- Prompt: Please list all lines of the material below in which the string "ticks" occurs.

_ _ _ _ _

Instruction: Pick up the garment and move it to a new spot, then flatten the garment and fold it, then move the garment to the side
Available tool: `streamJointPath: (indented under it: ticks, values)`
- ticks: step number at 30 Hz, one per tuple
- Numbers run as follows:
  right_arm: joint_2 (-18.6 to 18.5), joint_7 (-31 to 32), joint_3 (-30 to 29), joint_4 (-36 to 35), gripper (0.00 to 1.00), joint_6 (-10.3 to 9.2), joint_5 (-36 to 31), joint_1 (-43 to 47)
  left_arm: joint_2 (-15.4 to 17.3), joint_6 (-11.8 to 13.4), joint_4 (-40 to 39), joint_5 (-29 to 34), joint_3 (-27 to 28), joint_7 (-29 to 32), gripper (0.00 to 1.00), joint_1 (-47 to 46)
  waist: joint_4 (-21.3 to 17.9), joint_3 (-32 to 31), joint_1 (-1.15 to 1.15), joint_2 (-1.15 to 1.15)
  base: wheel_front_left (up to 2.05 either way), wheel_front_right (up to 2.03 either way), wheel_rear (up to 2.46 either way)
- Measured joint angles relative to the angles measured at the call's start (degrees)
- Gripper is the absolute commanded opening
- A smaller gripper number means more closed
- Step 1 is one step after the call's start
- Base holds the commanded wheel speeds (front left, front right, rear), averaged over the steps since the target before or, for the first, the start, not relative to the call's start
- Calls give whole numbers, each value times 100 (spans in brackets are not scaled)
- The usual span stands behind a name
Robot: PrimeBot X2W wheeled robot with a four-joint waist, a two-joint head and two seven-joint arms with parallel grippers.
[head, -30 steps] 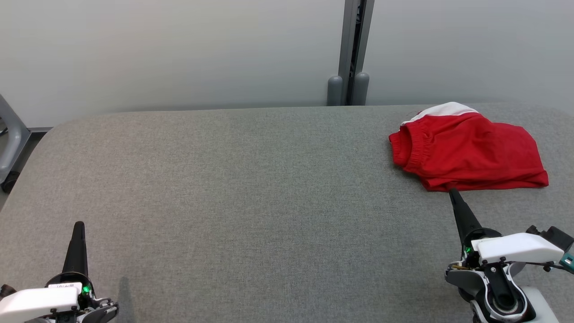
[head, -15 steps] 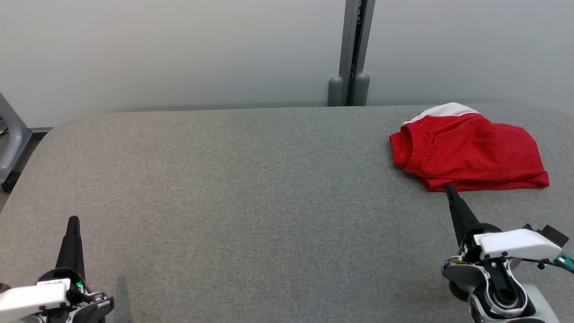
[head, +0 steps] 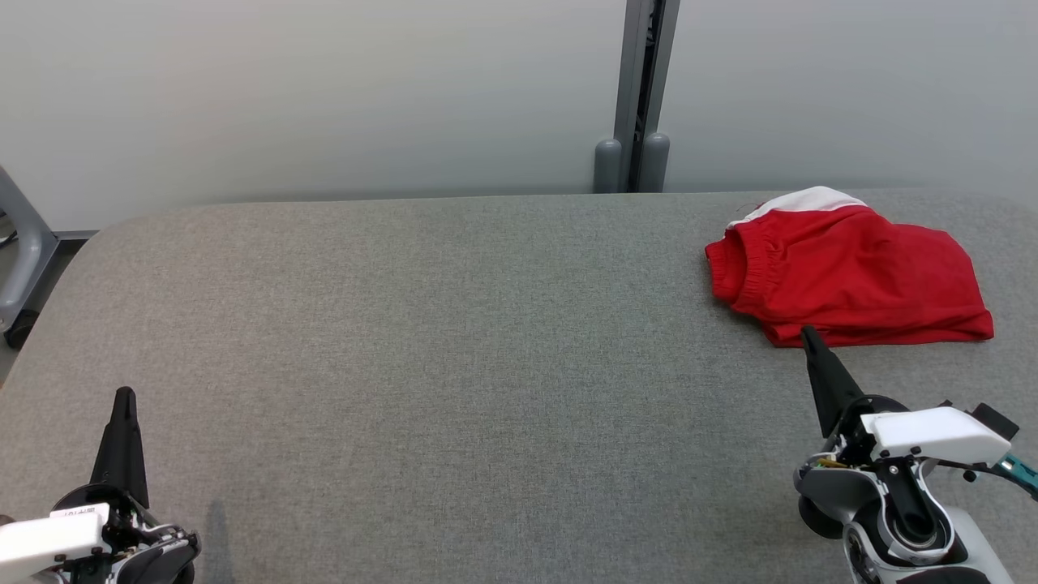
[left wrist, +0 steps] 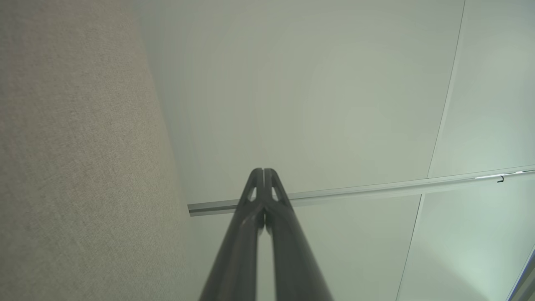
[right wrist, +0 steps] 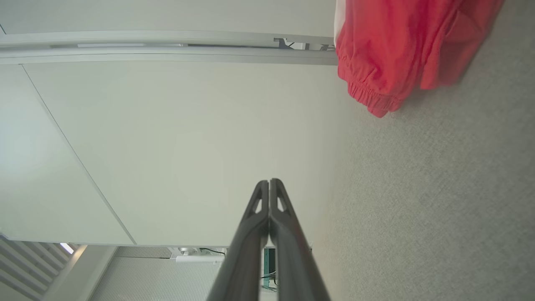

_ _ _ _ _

- Answer to this exercise:
Available tool: `streamJointPath: (indented under it: ticks, values)`
- ticks: step number at 30 Hz, one per tuple

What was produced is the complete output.